Risk & Compliance	Internal controls, regulatory compliance, risk assessment	Control effectiveness, compliance gaps, risk exposure
Due Diligence	Vendor assessment, M&A analysis, background checks	Financial health, operational risks, reputational factors
Procurement	Supplier evaluation, contract compliance, bid assessment	Capability verification, pricing analysis, SLA adherence
IT Security	Threat analysis, vulnerability assessment, security posture	Risk vectors, control coverage, incident history
Conflict of Interest	Ethics disclosures, relationship mapping, independence verification	Financial relationships, personal connections, decision influence

Two-Agent Architecture¶

flowchart LR
    subgraph phase1["Phase 1: Research Agent"]
        docs[Source Documents] --> index[Semantic Indexing]
        brief[Research Brief] --> analyze[Analysis & Synthesis]
        index --> analyze
        analyze --> rdoc[Research Document]
    end

    rdoc --> approve{User Approval}

    subgraph phase2["Phase 2: Designer Agent"]
        approve -->|Approved| plan[Block Planning]
        plan --> parallel["Parallel Generation<br/>(3 concurrent)"]
        parallel --> assemble[Assembly + Validation]
        assemble --> output[Validated QML]
    end

The Research Agent and Designer Agent share the same conversation history. When the user approves the research document, the session transitions from Phase 1 to Phase 2 seamlessly — the Designer Agent picks up the full context including all prior messages, indexed documents, and the approved research document.

Phase 1: Research Agent¶

The Research Agent processes source documents, engages in clarifying dialogue with the researcher, and produces a structured research document that captures all requirements for questionnaire design.

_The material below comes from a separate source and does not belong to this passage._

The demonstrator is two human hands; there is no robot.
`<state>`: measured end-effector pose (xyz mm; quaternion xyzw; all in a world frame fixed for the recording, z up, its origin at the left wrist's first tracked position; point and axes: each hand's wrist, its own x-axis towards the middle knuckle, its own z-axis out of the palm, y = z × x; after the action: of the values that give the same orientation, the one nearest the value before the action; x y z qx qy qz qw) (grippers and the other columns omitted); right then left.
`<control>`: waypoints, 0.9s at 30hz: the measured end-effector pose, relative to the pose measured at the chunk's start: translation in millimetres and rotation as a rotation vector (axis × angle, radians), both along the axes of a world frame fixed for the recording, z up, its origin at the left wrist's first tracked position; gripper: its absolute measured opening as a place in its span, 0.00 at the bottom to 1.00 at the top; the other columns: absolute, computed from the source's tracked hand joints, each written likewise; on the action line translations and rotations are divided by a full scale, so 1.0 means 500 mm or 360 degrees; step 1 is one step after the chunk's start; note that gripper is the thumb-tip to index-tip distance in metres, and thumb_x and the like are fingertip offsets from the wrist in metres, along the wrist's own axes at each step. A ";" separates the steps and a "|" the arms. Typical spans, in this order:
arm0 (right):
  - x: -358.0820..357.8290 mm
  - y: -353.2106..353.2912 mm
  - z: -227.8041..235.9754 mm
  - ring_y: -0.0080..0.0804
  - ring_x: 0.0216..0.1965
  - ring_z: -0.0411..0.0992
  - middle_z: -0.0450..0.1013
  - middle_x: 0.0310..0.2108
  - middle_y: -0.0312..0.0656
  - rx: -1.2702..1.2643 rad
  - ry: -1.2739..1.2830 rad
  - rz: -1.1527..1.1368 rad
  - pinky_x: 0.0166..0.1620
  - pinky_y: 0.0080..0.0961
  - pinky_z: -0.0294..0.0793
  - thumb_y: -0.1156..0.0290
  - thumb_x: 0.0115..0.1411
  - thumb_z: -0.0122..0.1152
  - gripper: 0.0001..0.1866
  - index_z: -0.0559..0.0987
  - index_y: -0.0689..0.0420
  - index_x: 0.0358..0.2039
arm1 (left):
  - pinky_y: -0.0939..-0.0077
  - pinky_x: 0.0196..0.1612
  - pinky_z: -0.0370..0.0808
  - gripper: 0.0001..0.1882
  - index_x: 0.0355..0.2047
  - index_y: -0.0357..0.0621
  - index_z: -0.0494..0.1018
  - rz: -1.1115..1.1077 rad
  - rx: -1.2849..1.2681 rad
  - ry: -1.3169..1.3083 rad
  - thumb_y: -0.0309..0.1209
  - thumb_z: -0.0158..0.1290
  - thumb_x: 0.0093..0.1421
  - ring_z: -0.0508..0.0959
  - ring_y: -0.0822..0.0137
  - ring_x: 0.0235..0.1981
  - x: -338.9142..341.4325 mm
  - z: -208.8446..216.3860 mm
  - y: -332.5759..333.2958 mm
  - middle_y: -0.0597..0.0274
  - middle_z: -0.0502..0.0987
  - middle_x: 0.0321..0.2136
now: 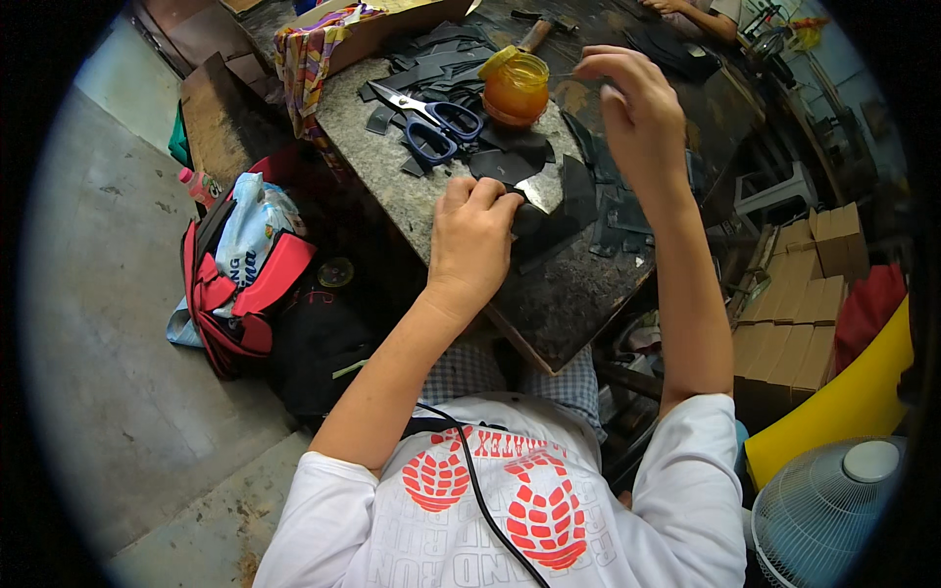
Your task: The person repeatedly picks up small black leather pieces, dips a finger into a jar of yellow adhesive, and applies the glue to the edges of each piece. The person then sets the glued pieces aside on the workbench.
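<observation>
My left hand (472,230) is closed, its fingertips pressed down at the edge of a dark flat piece (529,220) on the stone slab. Beside those fingertips shows a pale, shiny wedge (541,191), perhaps a blade. My right hand (642,122) is raised just right of an open glass jar (516,90) of orange-amber stuff, its yellow lid tilted at the rim. A thin stick (562,75) runs from the jar toward my right fingers, which are closed around its end. Blue-handled scissors (431,127) lie left of the jar, blades spread.
Black offcuts (446,59) pile behind the scissors on the stone slab (377,181). A hammer (536,34) lies beyond the jar. More dark pieces (619,220) lie at right. Boxes (799,304) and a fan (833,510) stand right; a bag (255,245) sits left. Another person's arm (701,18) shows far right.
</observation>
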<state>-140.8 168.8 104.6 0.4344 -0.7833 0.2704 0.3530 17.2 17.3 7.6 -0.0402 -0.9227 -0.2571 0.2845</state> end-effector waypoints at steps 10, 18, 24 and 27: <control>0.212 0.087 -0.120 0.27 0.45 0.78 0.81 0.41 0.43 -0.0339 -0.1332 0.0172 0.60 0.30 0.69 0.75 0.66 0.56 0.34 0.57 0.58 0.71 | 0.62 0.42 0.71 0.12 0.35 0.49 0.78 0.0148 0.0233 0.0193 0.19 0.59 0.51 0.73 0.57 0.36 0.033 0.021 -0.014 0.63 0.72 0.29; 0.261 0.072 -0.147 0.14 0.29 0.66 0.74 0.31 0.34 -0.0792 -0.1978 0.0524 0.35 0.13 0.65 0.79 0.63 0.61 0.38 0.57 0.57 0.71 | 0.80 0.49 0.73 0.18 0.46 0.35 0.76 -0.0710 0.1687 -0.0516 0.16 0.49 0.54 0.79 0.71 0.43 0.111 0.033 0.001 0.60 0.80 0.41; 0.308 0.082 -0.133 0.13 0.30 0.67 0.70 0.30 0.31 -0.0742 -0.1996 0.0520 0.34 0.13 0.64 0.82 0.60 0.64 0.37 0.62 0.59 0.68 | 0.74 0.50 0.77 0.25 0.52 0.30 0.73 -0.0892 0.2586 -0.0975 0.43 0.47 0.68 0.82 0.67 0.44 0.118 0.030 -0.011 0.54 0.82 0.41; 0.323 0.082 -0.137 0.12 0.32 0.68 0.75 0.36 0.33 -0.0509 -0.1769 0.0528 0.34 0.13 0.66 0.83 0.59 0.66 0.37 0.63 0.61 0.67 | 0.82 0.44 0.78 0.14 0.48 0.32 0.76 -0.0780 0.1943 -0.1054 0.25 0.58 0.64 0.82 0.74 0.39 0.119 0.029 0.008 0.60 0.82 0.38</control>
<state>20.8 209.9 36.1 0.2860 -0.7219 0.6229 -0.0953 76.8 21.0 21.9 0.0002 -0.6173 -0.7799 -0.1030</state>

Document Indexing Pipeline¶

Large research projects often involve extensive source materials. The Research Agent processes these through a semantic indexing pipeline for intelligent retrieval.

flowchart TD
    subgraph input["Input Layer"]
        docs[Source Documents]
        prompt[Research Brief]
    end

    subgraph indexing["Semantic Indexing"]
        ingest[Markdown Conversion] --> chunk["Two-Pass Chunking<br/>(headings → sentences)"]
        chunk --> embed[Vector Embedding]
        embed --> store[pgvector Storage]
    end

    subgraph analysis["Research Analysis"]
        store --> retrieve[Semantic Retrieval]
        retrieve --> extract[Key Concept Extraction]
        extract --> quantify[Quantifiable Dimension Identification]
    end

    subgraph synthesis["Research Synthesis"]
        quantify --> themes[Theme Clustering]
        prompt --> themes
        themes --> chapters[Chapter Identification]
        chapters --> rdoc[Research Document]
    end

    docs --> ingest

    rdoc --> approval[User Approval]

Semantic Indexing¶

When users upload or reference documents (via @ mentions in the chat), the Research Agent indexes them for intelligent retrieval:

Conversion — Documents are converted to structured markdown that preserves headings, tables, and formatting. PDF documents retain page markers for source citation
Chunking — A two-pass pipeline splits documents intelligently: first at heading boundaries to preserve section structure, then at sentence boundaries for any oversized sections. Chunk sizes are dynamically derived from the embedding model's context window
Embedding — Each chunk is embedded using the BGE-M3 model via the platform's local Ollama instance, producing dense vector representations. This is the only step that uses local inference — all agent reasoning uses a cloud AI provider (Anthropic, AWS Bedrock, or OpenAI)
Storage — Chunks and their embeddings are stored in PostgreSQL with pgvector for cosine similarity search. Re-indexing is skipped for unchanged files (detected via file size and content hash)
Retrieval — When the researcher asks a question, the most relevant chunks are retrieved semantically and included in the agent's context

This means the Research Agent can handle large document sets (hundreds of pages) without losing relevant details — it retrieves exactly the chunks needed for each part of the conversation.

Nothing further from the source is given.